Sa Grandeur Nicolas, lui-même va faire des « économies » en supprimant ses deux moyens courriers, vieux de 11 ans…puisque désormais l’avion airbus princier va être mis en circulation et que deux Falcone tout neufs, vont venir renforcer la flottille présidentielle. Nicolas se serre là une ceinture en or massif.

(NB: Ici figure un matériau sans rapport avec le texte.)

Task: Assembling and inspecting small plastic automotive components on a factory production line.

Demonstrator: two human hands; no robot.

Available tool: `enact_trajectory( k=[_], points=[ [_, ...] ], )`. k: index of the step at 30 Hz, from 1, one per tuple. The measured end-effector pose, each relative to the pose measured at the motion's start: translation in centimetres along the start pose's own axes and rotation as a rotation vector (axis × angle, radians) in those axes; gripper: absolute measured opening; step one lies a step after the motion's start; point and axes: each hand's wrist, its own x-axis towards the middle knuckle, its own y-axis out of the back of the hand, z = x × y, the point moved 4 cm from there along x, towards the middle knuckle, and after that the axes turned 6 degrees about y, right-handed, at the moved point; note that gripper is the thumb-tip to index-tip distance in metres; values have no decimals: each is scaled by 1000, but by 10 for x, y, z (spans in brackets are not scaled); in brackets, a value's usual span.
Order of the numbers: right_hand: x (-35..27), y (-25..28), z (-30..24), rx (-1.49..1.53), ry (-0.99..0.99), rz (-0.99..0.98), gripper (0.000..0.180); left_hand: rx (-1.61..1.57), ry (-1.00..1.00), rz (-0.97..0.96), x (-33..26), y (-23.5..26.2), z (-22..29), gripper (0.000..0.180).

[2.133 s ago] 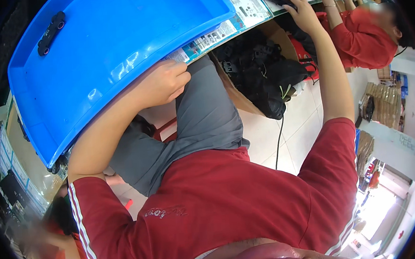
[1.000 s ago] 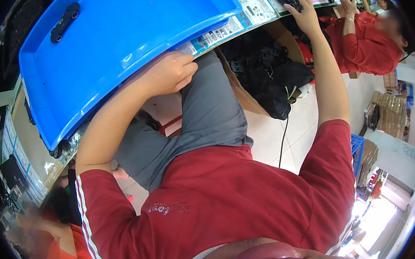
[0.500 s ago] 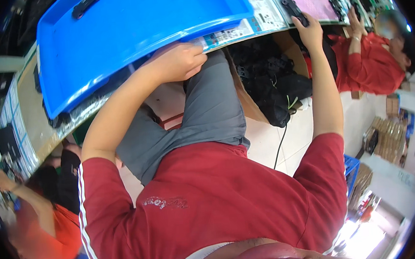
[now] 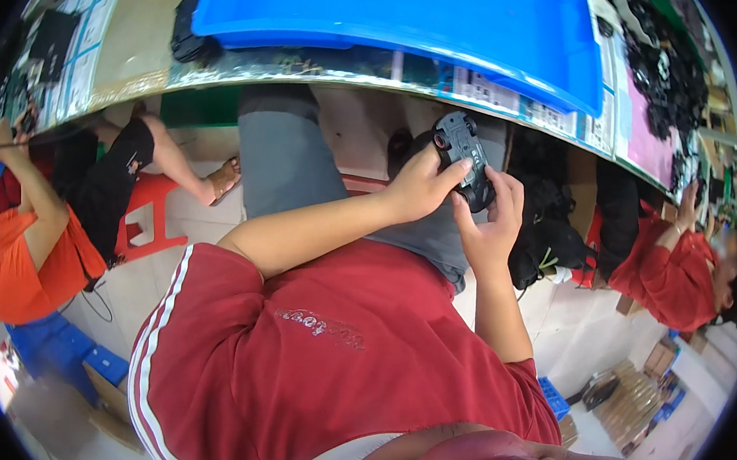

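Observation:
A black toy car (image 4: 464, 151) is held over my lap, its dark underside turned up and a wheel with a reddish rim showing at one end. My left hand (image 4: 427, 183) grips it from the left, thumb lying across the underside. From the right, my right hand (image 4: 492, 220) pinches its near end between thumb and fingers. Beyond both hands, a large blue plastic tray (image 4: 406, 35) rests on the workbench and overhangs its front edge. The part of the tray in view shows no car in it.
The bench edge (image 4: 357, 67) runs across in front of me. Black parts (image 4: 669, 72) lie on the bench at the right, near a pink sheet (image 4: 635, 126). Under the bench stands a box of black items (image 4: 547, 217). Co-workers sit at left (image 4: 36, 245) and right (image 4: 663, 282).
My right hand has brought the toy car from the bench at the right to my lap. My left hand has left the tray's edge and taken hold of the car too. The view has swung left.

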Motion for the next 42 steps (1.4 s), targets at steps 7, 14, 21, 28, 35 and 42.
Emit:
enact_trajectory(
  k=[7, 14, 21, 28, 35, 42],
  points=[
    [52, -28, -37, -107, 647, -52, 18, 74, -67, 455, -64, 113, 100, 36],
    [132, -27, 62, -503, 579, 398, 7, 106, -251, 838, -131, 285, 179, 31],
    [134, -44, 61, -609, 529, 477, 19, 252, -65, 964, -130, 427, 233, 38],
    [133, -45, 70, -666, 660, 579, 4, 378, 121, 963, -94, 440, 238, 40],
    [132, -45, 74, -663, 680, 602, 3, 1461, 91, 1111, -88, 415, 264, 38],
    [127, -48, 86, -665, 655, 647, 8, 1624, -572, 754, 16, 271, 300, 40]
  ],
)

En revanche pour la piétaille des administrations publiques la coupe est plus sévère :

Pour ces braves agents publics le mot d’ordre est lutte contre le gaspillage:
- Suppression des logements accordés pour utilité de service au fur et à mesure du départ de leurs occupants.
- Attribution de logements et véhicules de fonctions restreinte à des cas limitativement énumérés.
- Déplacements en avion des agents publics prohibés, s'il existe une liaison ferroviaire de moins de trois heures.
- D'ici 2012, réduction de moitié de la consommation de papier des différentes administrations.
- Surfaces immobilières des administrations fortement réduites. Même chose pour les loyers par le recours à des locaux plus modestes et la renégociation.

Faut ce qui faut !

Un bilan bien maigre, me direz-vous au vue des sacrifices exigés pour le citoyen lambda depuis désormais 3 ans – du déremboursement des frais médicaux, aux augmentations des énergies et à la retraite reculée de deux années. Avec de telles mesures, Nicolas veut, une fois de plus, nous enfumer et nous faire croire que demain, lui et madame ainsi que la Cour de l’Elysée vivra chichement. En comparaison des milliards que comptent nos déficits, que chaque contribuable va être obligé de rembourser, les mesures d’austérité appliqués au train de vie de l’Etat semble être une vaste blague et restent symboliques. La nuit du 4 Août n’est pas faite et il semble urgent qu’un chef de l’Etat s’en préoccupe…dès 2012. Au Palmarès des chefs d’Etat dépensier, Nicolas est largement devant en dépensant aujourd’hui trois fois plus que Jacques Chirac en 2005 et 30 fois plus que Mitterrand en 1994 en euros constants le plus économe des gouvernement depuis bien longtemps fut, sans conteste, celui de Lionel Jospin.

Si l’argent n’a pas d’odeur, il a au moins un penchant politique clair.